It takes about 15 minutes a day to track your food intake. You can do it while waiting for an appointment, riding in the car, watching TV, or talking on the phone.


You start strong but quickly lose interest.

Be specific about what you’re tracking. If you’re not sure what your goals are, you won’t know if you’re meeting them or not. You’ll soon lose interest.

In addition to tracking protein and calories, you may want to set short-term goals. For example, if you find you’re skipping breakfast, a plan may be to drink a protein drink on your way to work. Once you get that habit in place, you may decide to track something else.


Highly processed food is easy to track. Home-cooked food is more challenging.

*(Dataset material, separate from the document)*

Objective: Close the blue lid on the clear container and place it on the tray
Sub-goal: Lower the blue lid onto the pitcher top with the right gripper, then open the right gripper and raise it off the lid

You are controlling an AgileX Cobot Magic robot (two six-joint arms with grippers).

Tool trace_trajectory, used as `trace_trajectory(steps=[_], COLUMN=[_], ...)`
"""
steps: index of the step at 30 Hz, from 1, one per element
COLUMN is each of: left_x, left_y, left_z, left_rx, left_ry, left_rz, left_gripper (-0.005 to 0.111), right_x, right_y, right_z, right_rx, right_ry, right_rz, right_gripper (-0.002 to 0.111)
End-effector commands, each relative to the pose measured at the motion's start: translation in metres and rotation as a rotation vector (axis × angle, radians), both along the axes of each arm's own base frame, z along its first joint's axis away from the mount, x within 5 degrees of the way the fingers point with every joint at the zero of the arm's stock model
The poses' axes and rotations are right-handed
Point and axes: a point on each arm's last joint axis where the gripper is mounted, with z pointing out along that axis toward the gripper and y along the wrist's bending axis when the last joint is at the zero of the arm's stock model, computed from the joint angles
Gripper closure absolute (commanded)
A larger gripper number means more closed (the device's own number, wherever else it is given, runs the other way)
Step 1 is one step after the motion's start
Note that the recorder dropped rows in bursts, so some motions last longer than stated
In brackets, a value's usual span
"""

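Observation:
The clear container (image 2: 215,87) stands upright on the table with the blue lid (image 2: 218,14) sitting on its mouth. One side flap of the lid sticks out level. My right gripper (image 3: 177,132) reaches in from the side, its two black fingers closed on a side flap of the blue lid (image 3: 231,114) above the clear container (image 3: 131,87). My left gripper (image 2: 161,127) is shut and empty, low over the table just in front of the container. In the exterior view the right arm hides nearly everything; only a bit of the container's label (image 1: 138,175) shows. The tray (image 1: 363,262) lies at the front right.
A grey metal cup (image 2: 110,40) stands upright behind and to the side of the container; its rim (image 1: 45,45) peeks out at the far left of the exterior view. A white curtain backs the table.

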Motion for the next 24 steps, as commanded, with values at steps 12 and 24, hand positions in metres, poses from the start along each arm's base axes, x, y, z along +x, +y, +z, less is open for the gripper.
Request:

  • Select a similar item from the app’s list.
  • Calculate the nutrition information in your recipe. If it’s one you use a lot, it may be worth the time. There are a lot of free sites that will do this online. MyFitnessPal also has this feature.
  • If you don’t have time at the moment to figure out the nutrition info on a meal, take a picture and go back later when you have a few minutes.
  • Don’t expect perfection. You will become more accurate with more practice. You’ll also find that tracking gets easier over time.


You forget.

Put reminders in place until tracking becomes more automatic. You may set the alarm on your phone, put notes in conspicuous places (in the refrigerator, on your desk, in your lunch box, etc.).

Get in the habit of tracking before you bite. Go back and adjust the amount if you eat less (or more) than you intended to.


You aren’t making the best food (or drink) choices and are embarrassed to write them down.

Rather than giving up, be kind to yourself. Try to take the emotion out of it and learn from the data you are gathering. Look at the numbers and plan to correct course and get back on track. Consistently tracking, even on the “bad” days, will help you reach your goals.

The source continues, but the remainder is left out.